UV Index High - Orange

A UV Index reading of 6 to 7 means high risk of harm from unprotected sun exposure. Protection against skin and eye damage is needed.

  • Reduce time in the sun between 10 a.m. and 4 p.m.
  • If outdoors, seek shade and wear protective clothing, a wide-brimmed hat, and UV-blocking sunglasses.
  • Generously apply broad spectrum SPF 30+ sunscreen every 2 hours, even on cloudy days, and after swimming or sweating. 
  • Watch out for bright surfaces, like sand, water and snow, which reflect UV and increase exposure.

8 to 10: Very High

UV Index Very High - Red

A UV Index reading of 8 to 10 means very high risk of harm from unprotected sun exposure. Take extra precautions because unprotected skin and eyes will be damaged and can burn quickly.

  • Minimize sun exposure between 10 a.m. and 4 p.m.
  • If outdoors, seek shade and wear protective clothing, a wide-brimmed hat, and UV-blocking sunglasses.
  • Generously apply broad spectrum SPF 30+ sunscreen every 2 hours, even on cloudy days, and after swimming or sweating. 
  • Watch out for bright surfaces, like sand, water and snow, which reflect UV and increase exposure.

11 or more: Extreme

UV Index Extreme - Purple

A UV Index reading of 11 or more means extreme risk of harm from unprotected sun exposure. Take all precautions because unprotected skin and eyes can burn in minutes. 

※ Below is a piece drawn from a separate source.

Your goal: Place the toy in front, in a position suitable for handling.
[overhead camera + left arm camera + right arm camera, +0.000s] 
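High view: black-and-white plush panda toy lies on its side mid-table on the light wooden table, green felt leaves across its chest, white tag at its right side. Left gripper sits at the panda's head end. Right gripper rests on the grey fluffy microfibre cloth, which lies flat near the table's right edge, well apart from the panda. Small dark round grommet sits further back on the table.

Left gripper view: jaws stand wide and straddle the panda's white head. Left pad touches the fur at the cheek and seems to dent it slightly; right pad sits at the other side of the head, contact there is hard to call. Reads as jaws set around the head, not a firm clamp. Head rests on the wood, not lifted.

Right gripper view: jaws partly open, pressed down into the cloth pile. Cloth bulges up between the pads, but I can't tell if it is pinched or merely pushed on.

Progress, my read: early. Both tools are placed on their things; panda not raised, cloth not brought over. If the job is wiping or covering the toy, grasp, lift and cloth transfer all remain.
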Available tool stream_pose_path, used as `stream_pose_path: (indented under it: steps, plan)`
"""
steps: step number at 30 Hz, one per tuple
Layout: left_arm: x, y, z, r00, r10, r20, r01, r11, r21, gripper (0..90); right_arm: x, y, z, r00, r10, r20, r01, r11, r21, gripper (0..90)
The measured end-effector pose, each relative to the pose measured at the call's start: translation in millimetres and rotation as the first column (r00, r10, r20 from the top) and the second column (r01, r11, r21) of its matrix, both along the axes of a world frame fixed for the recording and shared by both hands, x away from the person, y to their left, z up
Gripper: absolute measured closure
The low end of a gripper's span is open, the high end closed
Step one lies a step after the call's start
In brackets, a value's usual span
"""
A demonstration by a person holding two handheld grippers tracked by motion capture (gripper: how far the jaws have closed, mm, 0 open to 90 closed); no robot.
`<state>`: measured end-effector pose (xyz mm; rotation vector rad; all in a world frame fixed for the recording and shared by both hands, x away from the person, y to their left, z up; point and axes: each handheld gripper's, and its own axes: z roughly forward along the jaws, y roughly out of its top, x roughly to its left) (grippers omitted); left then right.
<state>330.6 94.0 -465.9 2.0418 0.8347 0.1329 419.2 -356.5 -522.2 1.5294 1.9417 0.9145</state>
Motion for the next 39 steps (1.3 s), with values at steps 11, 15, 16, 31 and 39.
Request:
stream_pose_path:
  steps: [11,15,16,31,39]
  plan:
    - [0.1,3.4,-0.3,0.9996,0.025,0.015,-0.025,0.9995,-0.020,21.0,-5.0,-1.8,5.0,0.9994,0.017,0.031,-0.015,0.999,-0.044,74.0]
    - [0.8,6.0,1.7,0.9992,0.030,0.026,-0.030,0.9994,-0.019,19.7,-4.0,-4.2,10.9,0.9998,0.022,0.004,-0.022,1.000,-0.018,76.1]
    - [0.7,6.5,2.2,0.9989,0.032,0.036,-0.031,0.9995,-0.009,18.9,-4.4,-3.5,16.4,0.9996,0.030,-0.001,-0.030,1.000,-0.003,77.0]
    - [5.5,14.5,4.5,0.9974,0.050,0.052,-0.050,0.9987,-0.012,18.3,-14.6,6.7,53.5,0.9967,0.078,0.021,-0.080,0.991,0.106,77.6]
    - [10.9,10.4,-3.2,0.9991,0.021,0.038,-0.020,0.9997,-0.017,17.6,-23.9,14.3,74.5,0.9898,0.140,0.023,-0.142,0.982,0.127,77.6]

  • Try to avoid sun exposure between 10 a.m. and 4 p.m.
  • If outdoors, seek shade and wear protective clothing, a wide-brimmed hat, and UV-blocking sunglasses.
  • Generously apply broad spectrum SPF 30+ sunscreen every 2 hours, even on cloudy days, and after swimming or sweating.
  • Watch out for bright surfaces, like sand, water and snow, which reflect UV and increase exposure.

The Shadow Rule

 

An easy way to tell how much UV exposure you are getting is to look for your shadow:

  • If your shadow is taller than you are (in the early morning and late afternoon), your UV exposure is likely to be lower.
  • If your shadow is shorter than you are (around midday), you are being exposed to higher levels of UV radiation. Seek shade and protect your skin and eyes.